WORK TO COMPLETE: All the lines below need to be output exactly, apart from any images.

RECORDED DATA:
▼▼▼

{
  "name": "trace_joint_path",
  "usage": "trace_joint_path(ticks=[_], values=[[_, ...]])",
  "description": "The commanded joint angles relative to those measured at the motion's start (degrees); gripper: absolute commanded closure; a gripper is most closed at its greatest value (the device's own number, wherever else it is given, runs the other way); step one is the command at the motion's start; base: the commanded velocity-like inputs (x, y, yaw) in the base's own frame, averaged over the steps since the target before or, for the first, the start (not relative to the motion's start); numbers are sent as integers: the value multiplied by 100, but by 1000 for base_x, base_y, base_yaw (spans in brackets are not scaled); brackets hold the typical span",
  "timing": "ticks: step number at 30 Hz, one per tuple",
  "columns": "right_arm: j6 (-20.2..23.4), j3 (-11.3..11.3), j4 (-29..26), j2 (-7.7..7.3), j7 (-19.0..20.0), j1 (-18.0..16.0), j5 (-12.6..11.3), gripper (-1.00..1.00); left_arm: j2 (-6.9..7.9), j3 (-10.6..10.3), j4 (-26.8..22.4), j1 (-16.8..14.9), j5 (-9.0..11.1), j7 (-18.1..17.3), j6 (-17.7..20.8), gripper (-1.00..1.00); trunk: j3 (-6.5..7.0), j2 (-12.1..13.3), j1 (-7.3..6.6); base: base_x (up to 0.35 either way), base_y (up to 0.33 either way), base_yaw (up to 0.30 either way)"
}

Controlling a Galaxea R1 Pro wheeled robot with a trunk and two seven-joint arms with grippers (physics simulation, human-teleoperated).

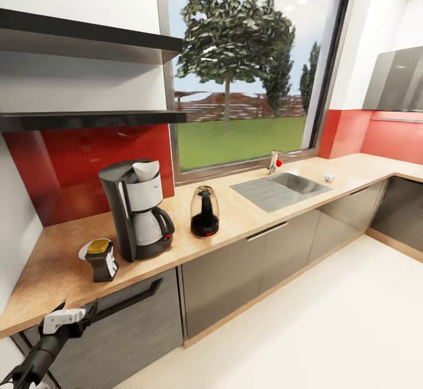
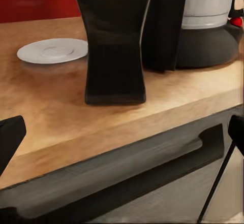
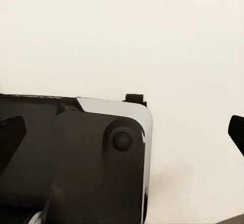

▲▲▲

RESPONSE TO THE EXERCISE:
{
  "name": "trace_joint_path",
  "usage": "trace_joint_path(ticks=[_], values=[[_, ...]])",
  "description": "The commanded joint angles relative to those measured at the motion's start (degrees); gripper: absolute commanded closure; a gripper is most closed at its greatest value (the device's own number, wherever else it is given, runs the other way); step one is the command at the motion's start; base: the commanded velocity-like inputs (x, y, yaw) in the base's own frame, averaged over the steps since the target before or, for the first, the start (not relative to the motion's start); numbers are sent as integers: the value multiplied by 100, but by 1000 for base_x, base_y, base_yaw (spans in brackets are not scaled); brackets hold the typical span",
  "timing": "ticks: step number at 30 Hz, one per tuple",
  "columns": "right_arm: j6 (-20.2..23.4), j3 (-11.3..11.3), j4 (-29..26), j2 (-7.7..7.3), j7 (-19.0..20.0), j1 (-18.0..16.0), j5 (-12.6..11.3), gripper (-1.00..1.00); left_arm: j2 (-6.9..7.9), j3 (-10.6..10.3), j4 (-26.8..22.4), j1 (-16.8..14.9), j5 (-9.0..11.1), j7 (-18.1..17.3), j6 (-17.7..20.8), gripper (-1.00..1.00); trunk: j3 (-6.5..7.0), j2 (-12.1..13.3), j1 (-7.3..6.6); base: base_x (up to 0.35 either way), base_y (up to 0.33 either way), base_yaw (up to 0.30 either way)"
}

Controlling a Galaxea R1 Pro wheeled robot with a trunk and two seven-joint arms with grippers (physics simulation, human-teleoperated).

What this exercise needed has been supplied.